Thomas Perle wurde 1987 in Oberwischau/Vişeu de Sus geboren. 1991 wanderte er gemeinsam mit seiner Familie in die Bundesrepublik Deutschland aus. Nach seinem Volontariat am Staatstheater Nürnberg studierte er Theater-, Film und Medienwissenschaften an der Universität Wien.
„Ich habe mich immer gefragt: Wo gehöre ich hin?“ Man steckt Menschen ja gerne in Schubladen; so galt Perle in Deutschland stets als Rumäne und in Rumänien als Deutscher. Dreisprachig aufgewachsen, mit Verwandten und Bekannten in Maramureș und in Bayern, zwischen zwei Welten. Da habe er sich schließlich selbst in die Schublade des Rumäniendeutschen gesteckt.
Bekanntheit erlangte Perle mit seinem Kurzprosatext „wir gingen weil alle gingen.“, für den er 2013 mit dem exil-Literaturpreis ausgezeichnet wurde. Der gleichnamige Sammelband mit Erzählungen erschien 2018.
„Man fühlt sich in der Zeit zurückversetzt“, kommentierte Uwe Leonhardt, während der Autor aus seinem Buch vorlas. Aus verschiedenen Erzählperspektiven betrachtet Perle in seinen prosaischen Geschichten neben aktuellen rumänischen Themen, wie der systematischen Homophobie, auch den Umbruch infolge des Zerfalls der Sowjetunion sowie Exilanten auf ihrer Suche nach der eigenen Identität.

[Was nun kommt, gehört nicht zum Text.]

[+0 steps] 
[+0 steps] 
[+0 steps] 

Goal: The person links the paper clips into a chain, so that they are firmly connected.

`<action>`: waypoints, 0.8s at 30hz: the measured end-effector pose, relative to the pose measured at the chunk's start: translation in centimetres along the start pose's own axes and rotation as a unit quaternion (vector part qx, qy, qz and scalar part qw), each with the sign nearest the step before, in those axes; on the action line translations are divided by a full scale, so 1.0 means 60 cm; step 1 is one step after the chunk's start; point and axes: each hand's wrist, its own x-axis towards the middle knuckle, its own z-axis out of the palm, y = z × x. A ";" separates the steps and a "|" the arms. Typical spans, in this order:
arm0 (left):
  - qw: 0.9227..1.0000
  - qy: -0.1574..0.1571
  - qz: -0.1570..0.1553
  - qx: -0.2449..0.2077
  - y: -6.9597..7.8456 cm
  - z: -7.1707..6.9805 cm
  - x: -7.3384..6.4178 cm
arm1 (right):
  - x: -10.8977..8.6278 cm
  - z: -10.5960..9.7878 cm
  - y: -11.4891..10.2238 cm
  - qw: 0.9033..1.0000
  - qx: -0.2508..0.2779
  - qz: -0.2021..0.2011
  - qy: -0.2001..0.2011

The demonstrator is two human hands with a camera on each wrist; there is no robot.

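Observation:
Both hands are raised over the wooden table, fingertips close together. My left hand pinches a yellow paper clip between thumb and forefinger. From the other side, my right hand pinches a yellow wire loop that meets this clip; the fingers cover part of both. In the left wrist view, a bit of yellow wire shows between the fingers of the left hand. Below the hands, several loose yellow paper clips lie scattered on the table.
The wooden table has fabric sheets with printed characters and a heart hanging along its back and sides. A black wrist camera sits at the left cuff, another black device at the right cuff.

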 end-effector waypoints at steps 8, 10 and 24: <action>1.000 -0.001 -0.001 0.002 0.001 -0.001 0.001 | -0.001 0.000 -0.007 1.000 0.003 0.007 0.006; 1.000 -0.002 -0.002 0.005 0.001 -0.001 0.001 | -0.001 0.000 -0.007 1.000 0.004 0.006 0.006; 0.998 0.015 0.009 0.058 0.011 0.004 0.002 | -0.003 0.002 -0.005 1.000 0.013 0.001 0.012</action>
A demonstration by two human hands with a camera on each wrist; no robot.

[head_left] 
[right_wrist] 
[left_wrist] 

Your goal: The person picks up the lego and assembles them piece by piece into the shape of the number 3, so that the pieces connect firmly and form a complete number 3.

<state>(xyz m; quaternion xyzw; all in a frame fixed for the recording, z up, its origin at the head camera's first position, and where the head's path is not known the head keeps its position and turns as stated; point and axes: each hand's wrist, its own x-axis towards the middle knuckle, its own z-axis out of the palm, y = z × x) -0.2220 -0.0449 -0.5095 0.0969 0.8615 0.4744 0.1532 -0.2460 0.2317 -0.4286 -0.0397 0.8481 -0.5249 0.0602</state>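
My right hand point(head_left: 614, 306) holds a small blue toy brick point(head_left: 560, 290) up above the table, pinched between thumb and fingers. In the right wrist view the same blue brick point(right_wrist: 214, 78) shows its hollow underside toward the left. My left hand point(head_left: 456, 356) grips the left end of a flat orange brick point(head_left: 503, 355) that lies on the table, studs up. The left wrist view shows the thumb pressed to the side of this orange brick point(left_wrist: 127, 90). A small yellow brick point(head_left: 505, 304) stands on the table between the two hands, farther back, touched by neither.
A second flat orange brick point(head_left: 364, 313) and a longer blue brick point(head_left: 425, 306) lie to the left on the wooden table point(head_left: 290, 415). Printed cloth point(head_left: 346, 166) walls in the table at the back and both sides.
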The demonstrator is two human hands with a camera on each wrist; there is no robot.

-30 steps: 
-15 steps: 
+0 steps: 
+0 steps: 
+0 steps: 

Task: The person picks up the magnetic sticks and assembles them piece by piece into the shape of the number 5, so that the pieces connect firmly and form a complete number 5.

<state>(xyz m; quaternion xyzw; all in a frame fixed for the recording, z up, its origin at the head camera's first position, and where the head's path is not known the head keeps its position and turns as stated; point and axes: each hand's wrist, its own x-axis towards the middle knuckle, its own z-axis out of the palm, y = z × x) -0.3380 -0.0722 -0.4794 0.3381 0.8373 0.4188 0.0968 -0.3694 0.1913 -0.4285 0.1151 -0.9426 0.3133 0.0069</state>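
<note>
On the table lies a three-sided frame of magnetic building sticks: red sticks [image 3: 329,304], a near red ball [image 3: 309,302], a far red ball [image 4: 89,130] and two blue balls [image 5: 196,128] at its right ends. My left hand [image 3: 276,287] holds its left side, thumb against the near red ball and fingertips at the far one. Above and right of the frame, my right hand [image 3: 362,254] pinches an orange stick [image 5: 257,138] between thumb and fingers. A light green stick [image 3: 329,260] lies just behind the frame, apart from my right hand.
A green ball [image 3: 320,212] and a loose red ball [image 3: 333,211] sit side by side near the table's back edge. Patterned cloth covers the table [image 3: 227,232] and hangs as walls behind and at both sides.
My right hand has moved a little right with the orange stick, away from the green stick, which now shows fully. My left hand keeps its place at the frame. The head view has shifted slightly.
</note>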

Nach seinem Umzug nach Wien habe Perle gelernt, dass er durch „sein Aufwachsen in Nürnberg doch sehr ,,deutsch“ sei. Doch selbst im deutschsprachigen Ausland fiel das Ankommen schwer: „Wenn der österreichische Bundeskanzler seine Österreicherinnen und Österreicher anspricht, fühle ich mich nicht angesprochen, weil ich eben kein Österreicher bin. Ich habe keinen Pass. Ich lebe in dem Land, und ich freue mich, dass ich auf Bezirksebene wählen kann. Aber wenn der Bundeskanzler eine solche Ansprache hält, bin ich eben der Auslandsdeutsche, der in Wien lebt.“ Mit seinen zwei Staatsbürgerschaften sei er aber ebenso Auslandsrumäne.
Unsere Nationalität aber ist nur ein Aspekt unserer Identität, der stets genauer betrachtet werden muss. Thomas Perles neustes Theaterstück „Karpatenflecken“ beschäftigt sich mit genau dieser Frage: Woher in Europa kommen wir eigentlich? „Der immer stärker werdende Nationalismus den wir gerade in Europa erleben, da knüpfe ich in Karpatenflecken an“, sagte Perle im Interview. Das Stück sollte ein Zeichen gegen Rechtspopulismus setzen und dazu anregen, die eigene Nationalität nicht bloß am Geburtsort festzumachen.
„karpatenflecken“ erzählt „europäische Geschichte anhand einer Familiengeschichte“. Die Handlung erstreckt sich über 250 Jahre und folgt drei Frauen aus drei Generationen – von der Kolonialisierung des heutigen Maramureș-Kreises bis in die Moderne. Natürlich steckten auch Teile aus Perles eigener Familiengeschichte in „Karpatenflecken“; so stammen seine Vorfahren ebenso wie die erste Generation im Stück aus Österreich. Jedoch hat er auch Anekdoten anderer in dem Werk verarbeitet. Besonders wichtig sei es ihm gewesen, dass „alles in dem Stück auf tatsächlichen Begebenheiten basiert“. „Karpatenflecken“ hätte heuer am Wiener Burgtheater Premiere feiern sollen. Aufgrund der immer noch anhaltenden Pandemie bleibt sie bis auf weiteres verschoben.
Ebenso davon betroffen war Thomas Perles Jahr als Dorfschreiber von Katzendorf. Ein Jahr lang konnte er in das Dorf zurückkehren, in der Dichterklause residieren und Eindrücke für ein neues Werk sammeln. Nur wenige Male war es ihm möglich, den Ort zu besuchen. Einen bisher unveröffentlichten Text, zu dem Katzendorf ihn inspirierte, präsentierte er zum Abschluss der Lesung: „Hinter spitzen Siebenbürgen“ ergründet, wie sich Heimat für die Siebenbürger Sachsen anfühlt, die nicht ausgewandert sind. Gekonnt vermischt Perle in der Erzählung seine prägnante Sprache mit der Siebenbürgisch-Sächsischen Mundart und erzählt von einer alten Siebenbürger Sächsin, die zurückblieb und wie sie die Veränderungen ihrer Heimat wahrnimmt.